Segment Start: Provided data
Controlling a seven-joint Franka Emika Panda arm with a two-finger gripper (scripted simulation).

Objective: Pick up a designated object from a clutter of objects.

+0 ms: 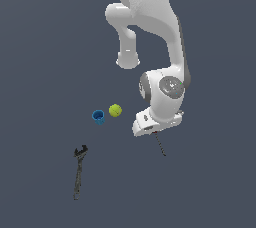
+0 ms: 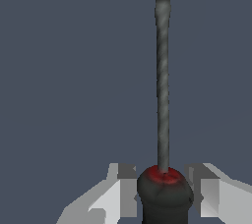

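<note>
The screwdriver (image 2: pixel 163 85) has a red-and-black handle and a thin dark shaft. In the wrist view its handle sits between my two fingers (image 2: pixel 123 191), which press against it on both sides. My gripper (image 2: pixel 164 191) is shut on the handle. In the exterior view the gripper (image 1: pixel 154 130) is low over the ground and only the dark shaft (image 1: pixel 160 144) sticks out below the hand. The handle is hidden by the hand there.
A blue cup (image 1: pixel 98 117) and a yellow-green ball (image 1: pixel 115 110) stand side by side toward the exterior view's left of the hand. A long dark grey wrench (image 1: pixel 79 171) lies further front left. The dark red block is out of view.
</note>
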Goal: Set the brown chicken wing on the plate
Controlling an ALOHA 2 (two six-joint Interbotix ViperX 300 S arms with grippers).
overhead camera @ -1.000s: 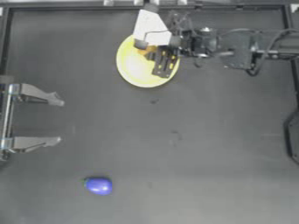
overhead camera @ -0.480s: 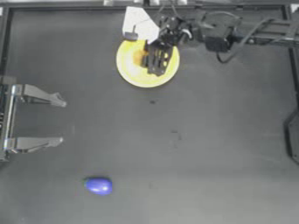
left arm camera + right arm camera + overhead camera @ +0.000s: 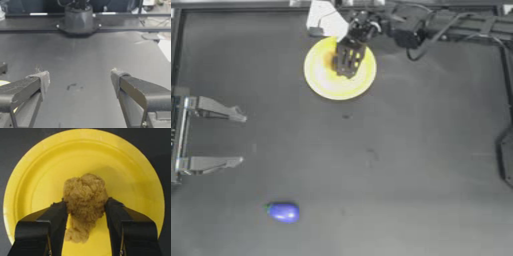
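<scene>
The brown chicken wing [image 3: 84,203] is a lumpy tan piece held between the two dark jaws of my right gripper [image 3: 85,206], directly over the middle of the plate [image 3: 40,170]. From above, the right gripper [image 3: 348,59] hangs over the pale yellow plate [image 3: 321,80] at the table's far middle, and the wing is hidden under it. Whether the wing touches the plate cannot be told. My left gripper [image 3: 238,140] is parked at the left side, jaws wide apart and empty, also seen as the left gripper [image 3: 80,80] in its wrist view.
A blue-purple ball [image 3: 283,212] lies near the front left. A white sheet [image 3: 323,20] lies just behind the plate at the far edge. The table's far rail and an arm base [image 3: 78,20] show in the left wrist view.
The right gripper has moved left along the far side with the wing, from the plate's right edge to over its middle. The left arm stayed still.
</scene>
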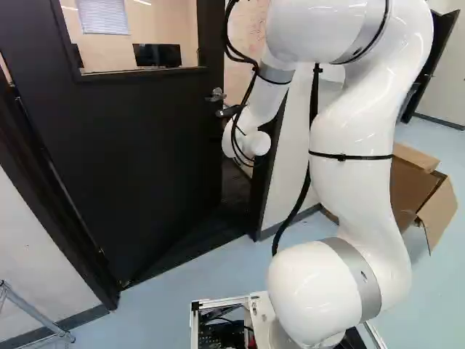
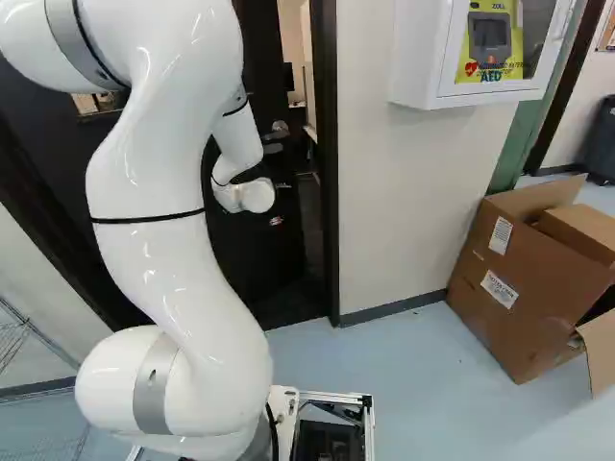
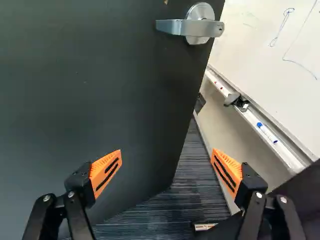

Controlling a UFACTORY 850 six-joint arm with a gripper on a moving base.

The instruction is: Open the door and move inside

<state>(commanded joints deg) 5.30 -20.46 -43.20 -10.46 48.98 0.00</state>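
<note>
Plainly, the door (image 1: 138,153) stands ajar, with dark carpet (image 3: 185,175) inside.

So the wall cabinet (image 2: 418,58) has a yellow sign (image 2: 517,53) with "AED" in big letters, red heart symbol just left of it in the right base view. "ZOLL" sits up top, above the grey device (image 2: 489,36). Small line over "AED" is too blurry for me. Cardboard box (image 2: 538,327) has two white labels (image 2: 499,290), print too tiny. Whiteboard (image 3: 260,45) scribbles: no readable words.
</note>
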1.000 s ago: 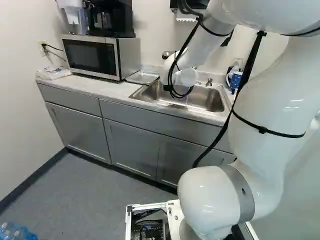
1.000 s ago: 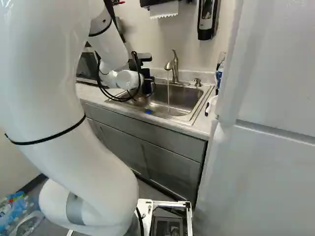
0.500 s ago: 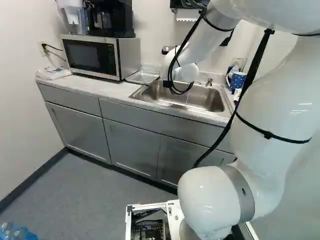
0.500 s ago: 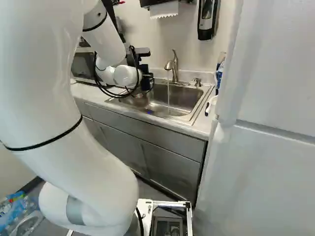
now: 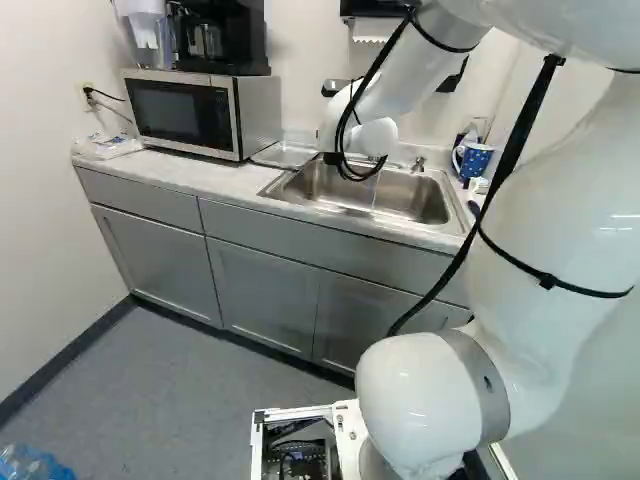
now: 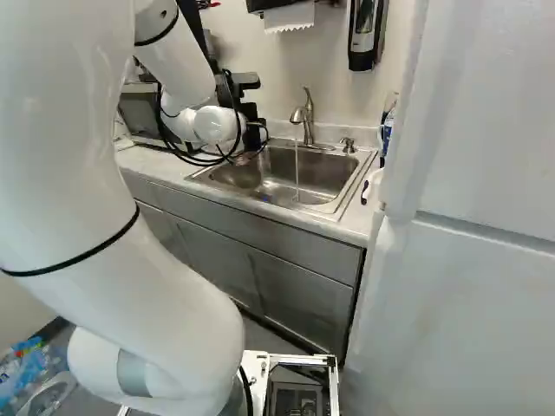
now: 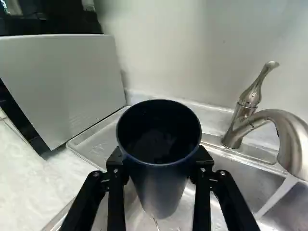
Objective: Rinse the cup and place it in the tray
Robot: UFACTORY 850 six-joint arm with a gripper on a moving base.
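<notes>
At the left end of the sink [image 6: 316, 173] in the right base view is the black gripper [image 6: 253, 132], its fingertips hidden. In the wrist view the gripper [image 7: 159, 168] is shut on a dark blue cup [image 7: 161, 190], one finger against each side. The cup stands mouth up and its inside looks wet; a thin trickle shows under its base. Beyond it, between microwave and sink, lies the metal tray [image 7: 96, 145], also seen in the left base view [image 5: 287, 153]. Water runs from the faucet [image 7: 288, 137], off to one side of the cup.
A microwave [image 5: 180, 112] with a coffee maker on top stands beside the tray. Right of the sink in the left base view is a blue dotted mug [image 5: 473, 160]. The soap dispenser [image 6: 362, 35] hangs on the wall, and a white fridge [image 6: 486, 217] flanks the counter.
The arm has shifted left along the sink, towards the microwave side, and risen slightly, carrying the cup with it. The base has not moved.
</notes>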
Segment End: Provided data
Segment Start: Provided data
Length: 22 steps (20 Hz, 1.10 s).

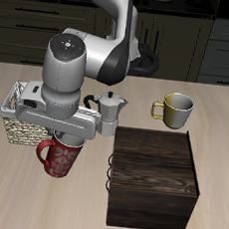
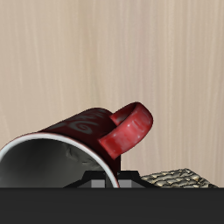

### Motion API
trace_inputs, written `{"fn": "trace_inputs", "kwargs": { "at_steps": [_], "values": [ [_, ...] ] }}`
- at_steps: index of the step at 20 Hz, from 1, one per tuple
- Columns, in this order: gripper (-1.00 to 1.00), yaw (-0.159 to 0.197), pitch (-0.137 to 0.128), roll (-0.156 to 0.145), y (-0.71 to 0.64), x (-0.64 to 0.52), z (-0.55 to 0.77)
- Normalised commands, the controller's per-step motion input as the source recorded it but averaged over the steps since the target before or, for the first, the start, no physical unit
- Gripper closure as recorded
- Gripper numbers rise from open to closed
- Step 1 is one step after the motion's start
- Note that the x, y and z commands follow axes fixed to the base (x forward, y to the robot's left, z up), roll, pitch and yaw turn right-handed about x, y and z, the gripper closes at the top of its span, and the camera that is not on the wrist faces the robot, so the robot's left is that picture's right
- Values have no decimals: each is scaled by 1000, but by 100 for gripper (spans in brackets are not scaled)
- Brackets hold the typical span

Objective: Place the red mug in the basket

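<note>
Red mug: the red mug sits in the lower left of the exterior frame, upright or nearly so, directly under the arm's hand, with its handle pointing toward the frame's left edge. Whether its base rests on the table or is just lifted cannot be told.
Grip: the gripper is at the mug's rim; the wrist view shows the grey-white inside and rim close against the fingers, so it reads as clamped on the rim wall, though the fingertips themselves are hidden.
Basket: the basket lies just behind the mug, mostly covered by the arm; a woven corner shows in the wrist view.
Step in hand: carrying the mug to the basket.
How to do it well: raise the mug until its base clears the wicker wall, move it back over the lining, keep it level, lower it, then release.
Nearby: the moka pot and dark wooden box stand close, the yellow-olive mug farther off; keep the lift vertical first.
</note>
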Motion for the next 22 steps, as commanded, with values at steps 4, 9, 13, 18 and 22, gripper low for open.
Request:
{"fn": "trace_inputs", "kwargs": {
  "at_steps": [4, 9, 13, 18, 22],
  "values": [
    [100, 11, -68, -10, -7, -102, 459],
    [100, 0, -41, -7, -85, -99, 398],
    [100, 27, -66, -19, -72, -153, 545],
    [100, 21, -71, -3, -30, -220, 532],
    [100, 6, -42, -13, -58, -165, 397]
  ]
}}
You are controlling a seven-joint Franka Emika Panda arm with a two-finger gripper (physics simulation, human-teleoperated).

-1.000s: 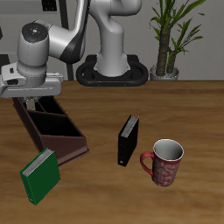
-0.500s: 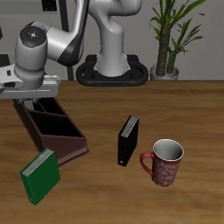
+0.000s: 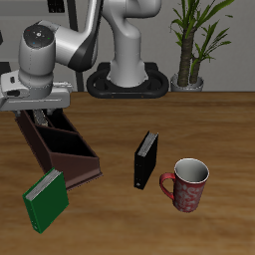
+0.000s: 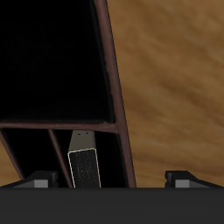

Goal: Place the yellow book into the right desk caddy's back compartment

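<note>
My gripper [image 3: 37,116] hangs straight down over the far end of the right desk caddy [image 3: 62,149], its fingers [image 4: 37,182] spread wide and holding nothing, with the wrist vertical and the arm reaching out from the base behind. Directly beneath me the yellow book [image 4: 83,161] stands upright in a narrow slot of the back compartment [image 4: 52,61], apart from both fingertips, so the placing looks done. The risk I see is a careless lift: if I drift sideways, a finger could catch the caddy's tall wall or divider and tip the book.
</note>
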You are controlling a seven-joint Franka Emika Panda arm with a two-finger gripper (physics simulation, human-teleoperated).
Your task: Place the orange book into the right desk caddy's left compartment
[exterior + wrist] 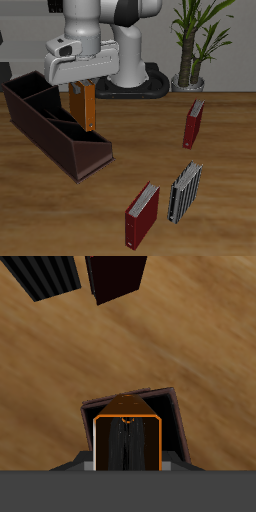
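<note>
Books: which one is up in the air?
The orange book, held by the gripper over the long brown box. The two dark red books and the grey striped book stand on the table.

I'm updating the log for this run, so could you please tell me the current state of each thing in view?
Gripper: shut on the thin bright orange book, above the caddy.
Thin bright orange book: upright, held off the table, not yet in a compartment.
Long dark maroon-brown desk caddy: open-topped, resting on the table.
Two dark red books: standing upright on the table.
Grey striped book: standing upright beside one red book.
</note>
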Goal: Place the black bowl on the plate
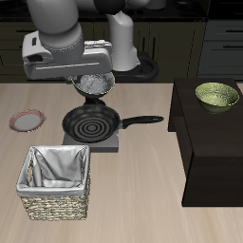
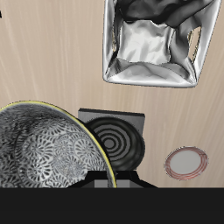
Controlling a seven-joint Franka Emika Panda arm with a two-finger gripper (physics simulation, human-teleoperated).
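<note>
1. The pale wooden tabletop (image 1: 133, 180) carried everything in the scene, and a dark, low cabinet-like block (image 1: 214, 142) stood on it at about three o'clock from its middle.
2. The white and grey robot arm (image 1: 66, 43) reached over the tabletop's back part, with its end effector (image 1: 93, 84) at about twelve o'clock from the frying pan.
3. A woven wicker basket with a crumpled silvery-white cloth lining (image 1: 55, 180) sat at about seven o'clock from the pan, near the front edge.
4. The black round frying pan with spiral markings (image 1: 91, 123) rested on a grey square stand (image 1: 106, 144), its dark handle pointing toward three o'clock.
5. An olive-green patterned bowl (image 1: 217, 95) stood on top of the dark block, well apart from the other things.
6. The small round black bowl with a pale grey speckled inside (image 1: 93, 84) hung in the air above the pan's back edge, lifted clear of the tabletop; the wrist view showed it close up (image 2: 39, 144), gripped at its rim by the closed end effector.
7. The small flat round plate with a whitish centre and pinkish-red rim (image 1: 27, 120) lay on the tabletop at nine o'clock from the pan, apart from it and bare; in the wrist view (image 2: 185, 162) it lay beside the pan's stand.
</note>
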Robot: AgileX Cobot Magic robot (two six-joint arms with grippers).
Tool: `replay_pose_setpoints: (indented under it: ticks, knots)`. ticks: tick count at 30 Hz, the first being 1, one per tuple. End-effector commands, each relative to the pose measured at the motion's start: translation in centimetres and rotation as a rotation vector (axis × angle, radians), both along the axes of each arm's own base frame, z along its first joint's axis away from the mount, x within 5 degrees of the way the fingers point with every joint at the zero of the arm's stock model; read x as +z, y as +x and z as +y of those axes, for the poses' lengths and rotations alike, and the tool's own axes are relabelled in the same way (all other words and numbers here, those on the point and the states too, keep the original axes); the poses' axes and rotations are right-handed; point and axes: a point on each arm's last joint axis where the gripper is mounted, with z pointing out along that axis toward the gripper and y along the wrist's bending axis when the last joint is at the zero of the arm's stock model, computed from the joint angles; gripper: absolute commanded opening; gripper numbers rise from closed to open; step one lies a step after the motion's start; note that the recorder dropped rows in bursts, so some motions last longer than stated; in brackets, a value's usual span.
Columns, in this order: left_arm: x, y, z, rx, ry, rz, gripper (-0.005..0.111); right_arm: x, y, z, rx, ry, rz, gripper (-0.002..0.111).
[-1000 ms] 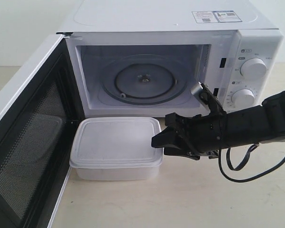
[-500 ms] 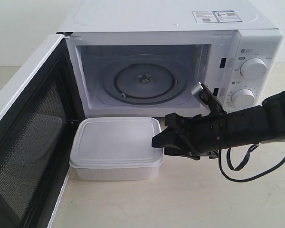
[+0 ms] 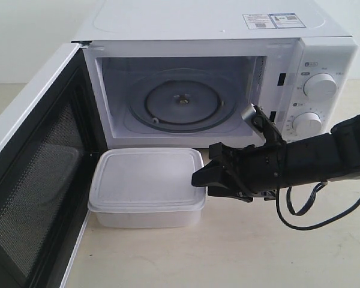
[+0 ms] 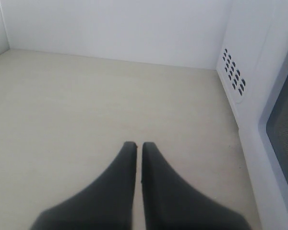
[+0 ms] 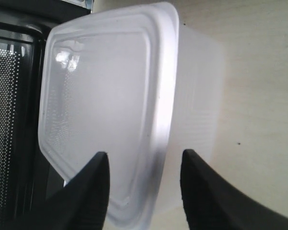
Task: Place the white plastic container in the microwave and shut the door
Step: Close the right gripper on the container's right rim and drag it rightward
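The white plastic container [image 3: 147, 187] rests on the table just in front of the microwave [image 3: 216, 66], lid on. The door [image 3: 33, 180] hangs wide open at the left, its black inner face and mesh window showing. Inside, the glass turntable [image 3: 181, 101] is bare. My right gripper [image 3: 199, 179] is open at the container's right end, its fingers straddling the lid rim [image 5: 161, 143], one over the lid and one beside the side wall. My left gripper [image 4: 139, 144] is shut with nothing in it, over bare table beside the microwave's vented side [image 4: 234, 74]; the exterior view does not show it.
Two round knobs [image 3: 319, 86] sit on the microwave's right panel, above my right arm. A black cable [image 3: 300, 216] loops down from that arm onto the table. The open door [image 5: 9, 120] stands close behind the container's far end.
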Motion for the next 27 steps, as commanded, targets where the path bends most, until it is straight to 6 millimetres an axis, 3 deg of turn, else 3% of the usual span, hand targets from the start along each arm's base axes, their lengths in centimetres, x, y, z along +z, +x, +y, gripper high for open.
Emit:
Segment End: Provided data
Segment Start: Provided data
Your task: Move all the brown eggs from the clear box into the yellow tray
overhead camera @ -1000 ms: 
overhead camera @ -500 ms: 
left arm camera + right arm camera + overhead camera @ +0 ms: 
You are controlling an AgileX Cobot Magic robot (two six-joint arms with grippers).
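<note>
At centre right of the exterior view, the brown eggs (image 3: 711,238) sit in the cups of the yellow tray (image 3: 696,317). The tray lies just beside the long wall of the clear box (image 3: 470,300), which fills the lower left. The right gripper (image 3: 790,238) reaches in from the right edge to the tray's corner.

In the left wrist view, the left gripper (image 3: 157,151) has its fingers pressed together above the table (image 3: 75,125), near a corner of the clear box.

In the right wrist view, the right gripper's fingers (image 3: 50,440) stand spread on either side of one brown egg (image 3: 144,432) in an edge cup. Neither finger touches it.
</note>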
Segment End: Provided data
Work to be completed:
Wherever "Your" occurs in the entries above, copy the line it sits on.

Exercise result:
Your task: Place the orange book into the right desk caddy's left compartment
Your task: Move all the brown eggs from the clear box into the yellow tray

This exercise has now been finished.